Los Angeles County defines involuntary holds, also known as 5150 holds, as a 72-hour period in which someone who is in “serious need of mental health treatment can be transported to a designated psychiatric inpatient facility for evaluation and treatment … against their will.”
PACT authorized 52 percent of the 50 holds administered during the first four months of the program.
The program has also worked “to provide alternative means to transport an individual on a 5150 hold, rather than being handcuffed and placed in a patrol car,” Vander Veen’s report said.
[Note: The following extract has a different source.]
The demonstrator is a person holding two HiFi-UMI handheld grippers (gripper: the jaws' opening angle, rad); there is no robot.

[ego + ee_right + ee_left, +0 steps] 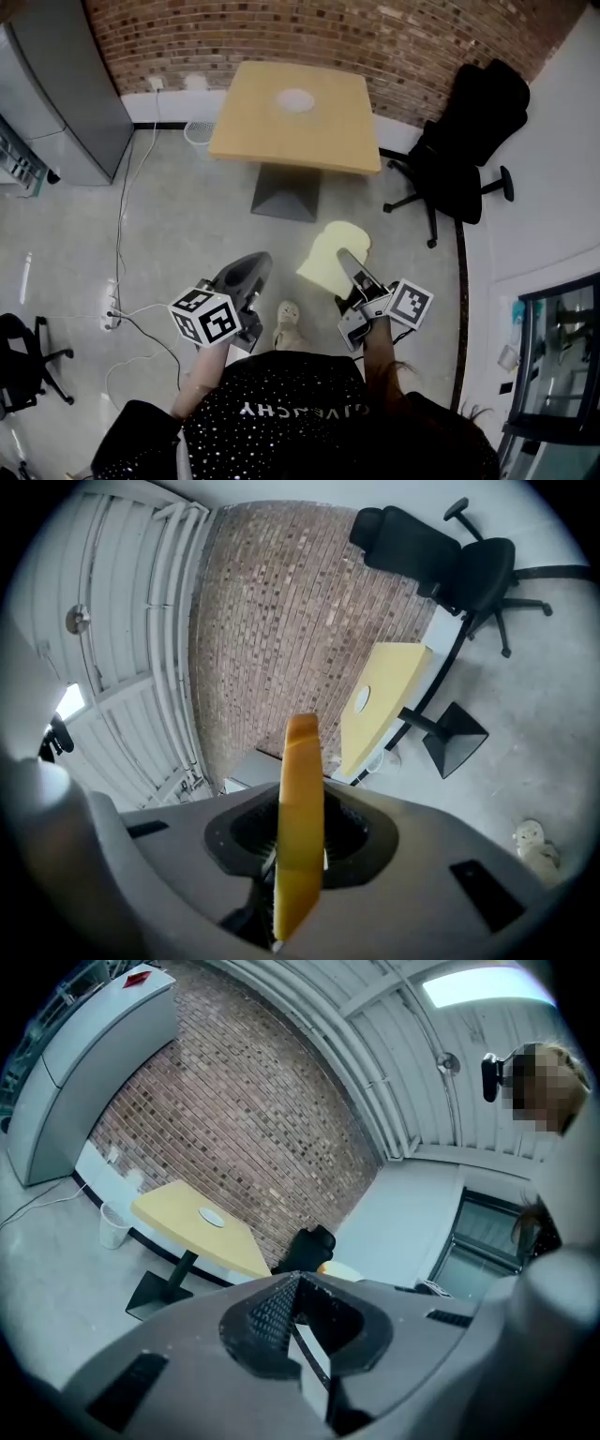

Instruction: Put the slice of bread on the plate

The team can have individuals transported via ambulance instead, and this has been the mode of transport for 60 percent of involuntary psychiatric holds within the program’s first four months, the report said.
“I’m very pleased,” Stark said in an interview with TSL. She sees responses to non-violent, non-criminal calls as “much better suited to mental health professionals, who have the requisite training, and can assist, because these are medical issues.”
Stark said she was hopeful about this initial change to Claremont’s social services institutions.
“Police officers are under a lot of strain and a lot of criticism is coming to that profession because they are not adequately equipped or trained … to go into mental health services, but it keeps landing on them,” Stark said.
Stark laid out two paths for addressing officers’ gaps on mental health issues.
“We either need to broaden what ‘public safety’ means, and have it be ‘mental health, public safety,’” she said, “or we need to figure out a way that police officers aren’t addressing the complicated issues of addiction, mental illness, being unsheltered, and how those create a kind of chronic problem for some individuals.”
Kaia Smith SC ’23, who is on the leadership of Blend — Scripps’ mixed-race affinity group — expressed concern that a police officer accompanies PACT members on calls.
Rather than keeping the PACT members safe, Smith said, “the presence of the police officer could create the danger because there’s a pre-existing, violent relationship between police and homeless communities and other communities that are likely to be affected.”
Smith said the most pressing issues for her are the end result of the program and, more generally, the distribution of public service resources.
“I think the biggest thing … is whether this is leading towards the expansion of the police in the incorporation of mental health services, or … towards mental health services replacing police response,” she said.
If mental health responses have to go through or are overseen by the police, Smith thinks “that’s kind of contributing to this system.”
PACT continues to be reviewed, Stark said, and students and residents can still contribute their input to shape how the program progresses.
“It’s exceptionally important to me that the people who come to study here know that they are living in a town that really cares about being a part of the future that they want to help lead,” she said.
And Smith hopes the 5Cs take advantage of their unique position to create change in Claremont.
“I definitely think the colleges could leverage their position in the community to demand bigger changes as well,” she said. “I also think that partnerships between the colleges and police have been and continue to be an issue for students, especially Black students on campus. That is not something [the] college administrations have reckoned with.”
Stark said she understands that students “want to see their world move in a certain direction.”
“I think that that is part of a huge asset for Claremont, because we want to also be that place,” she said. “We want to make the students feel proud that we are trying to be a part of the changes they want to see in the world.”